* [What to do]: Scan the entries below for lines holding "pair". Give the number of such lines alone.

* [Dataset items]:
= Beginning of Section =

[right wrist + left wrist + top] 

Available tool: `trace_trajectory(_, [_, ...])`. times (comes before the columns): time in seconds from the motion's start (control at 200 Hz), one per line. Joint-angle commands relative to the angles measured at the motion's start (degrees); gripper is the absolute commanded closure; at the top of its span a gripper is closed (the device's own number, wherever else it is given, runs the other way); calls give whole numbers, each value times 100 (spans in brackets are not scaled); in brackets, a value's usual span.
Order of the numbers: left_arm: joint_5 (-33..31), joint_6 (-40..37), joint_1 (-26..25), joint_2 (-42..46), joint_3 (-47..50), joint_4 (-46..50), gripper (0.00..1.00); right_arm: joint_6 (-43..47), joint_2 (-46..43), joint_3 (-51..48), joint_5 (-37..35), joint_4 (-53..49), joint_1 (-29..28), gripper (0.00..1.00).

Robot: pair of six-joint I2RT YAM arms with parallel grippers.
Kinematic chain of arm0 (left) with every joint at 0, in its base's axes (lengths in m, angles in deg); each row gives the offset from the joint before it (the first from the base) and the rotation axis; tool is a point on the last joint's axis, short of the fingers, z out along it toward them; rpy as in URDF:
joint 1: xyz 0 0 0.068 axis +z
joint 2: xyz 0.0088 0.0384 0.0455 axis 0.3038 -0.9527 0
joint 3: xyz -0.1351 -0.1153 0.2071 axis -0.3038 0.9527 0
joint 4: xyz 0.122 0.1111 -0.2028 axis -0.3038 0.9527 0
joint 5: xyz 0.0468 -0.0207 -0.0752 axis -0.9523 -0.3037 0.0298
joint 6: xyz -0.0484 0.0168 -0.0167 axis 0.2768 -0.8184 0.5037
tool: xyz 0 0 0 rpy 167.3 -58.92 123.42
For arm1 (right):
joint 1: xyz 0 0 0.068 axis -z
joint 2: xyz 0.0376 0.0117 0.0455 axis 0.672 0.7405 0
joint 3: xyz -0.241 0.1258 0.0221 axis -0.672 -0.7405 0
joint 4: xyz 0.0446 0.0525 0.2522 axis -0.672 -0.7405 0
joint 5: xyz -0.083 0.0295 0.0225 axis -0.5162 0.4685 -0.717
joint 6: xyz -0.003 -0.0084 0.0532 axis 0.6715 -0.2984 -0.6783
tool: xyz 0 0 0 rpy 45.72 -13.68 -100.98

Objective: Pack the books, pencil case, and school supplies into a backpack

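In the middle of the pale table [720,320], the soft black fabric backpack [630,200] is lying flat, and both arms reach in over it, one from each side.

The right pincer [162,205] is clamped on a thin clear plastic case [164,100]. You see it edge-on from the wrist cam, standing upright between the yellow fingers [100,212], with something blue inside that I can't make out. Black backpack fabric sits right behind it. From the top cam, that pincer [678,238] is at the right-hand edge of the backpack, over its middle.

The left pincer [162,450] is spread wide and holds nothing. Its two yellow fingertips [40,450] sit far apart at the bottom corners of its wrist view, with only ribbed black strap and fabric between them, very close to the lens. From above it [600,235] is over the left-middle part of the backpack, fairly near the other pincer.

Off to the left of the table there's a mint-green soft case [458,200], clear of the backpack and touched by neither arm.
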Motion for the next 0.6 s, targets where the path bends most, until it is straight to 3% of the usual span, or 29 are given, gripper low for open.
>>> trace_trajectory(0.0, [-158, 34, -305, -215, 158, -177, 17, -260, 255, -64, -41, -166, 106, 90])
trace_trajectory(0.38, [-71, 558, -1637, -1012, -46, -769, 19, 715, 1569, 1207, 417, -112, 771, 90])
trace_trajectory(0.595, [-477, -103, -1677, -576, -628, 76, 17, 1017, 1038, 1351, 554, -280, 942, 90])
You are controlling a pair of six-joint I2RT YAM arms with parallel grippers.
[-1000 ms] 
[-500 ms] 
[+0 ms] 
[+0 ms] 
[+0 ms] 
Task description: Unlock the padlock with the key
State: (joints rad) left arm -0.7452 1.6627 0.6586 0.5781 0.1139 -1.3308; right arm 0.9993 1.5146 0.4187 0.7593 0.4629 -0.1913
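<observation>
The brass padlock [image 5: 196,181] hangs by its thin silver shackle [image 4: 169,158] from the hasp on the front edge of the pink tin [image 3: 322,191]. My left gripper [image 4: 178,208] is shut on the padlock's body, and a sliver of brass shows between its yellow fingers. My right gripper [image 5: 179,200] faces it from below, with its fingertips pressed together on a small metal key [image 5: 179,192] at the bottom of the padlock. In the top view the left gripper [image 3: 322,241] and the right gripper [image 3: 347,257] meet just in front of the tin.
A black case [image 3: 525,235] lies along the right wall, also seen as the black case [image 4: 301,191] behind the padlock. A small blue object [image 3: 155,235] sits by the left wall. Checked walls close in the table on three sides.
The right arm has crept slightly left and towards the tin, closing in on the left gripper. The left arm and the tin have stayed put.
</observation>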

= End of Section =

* [Result of this task]: 2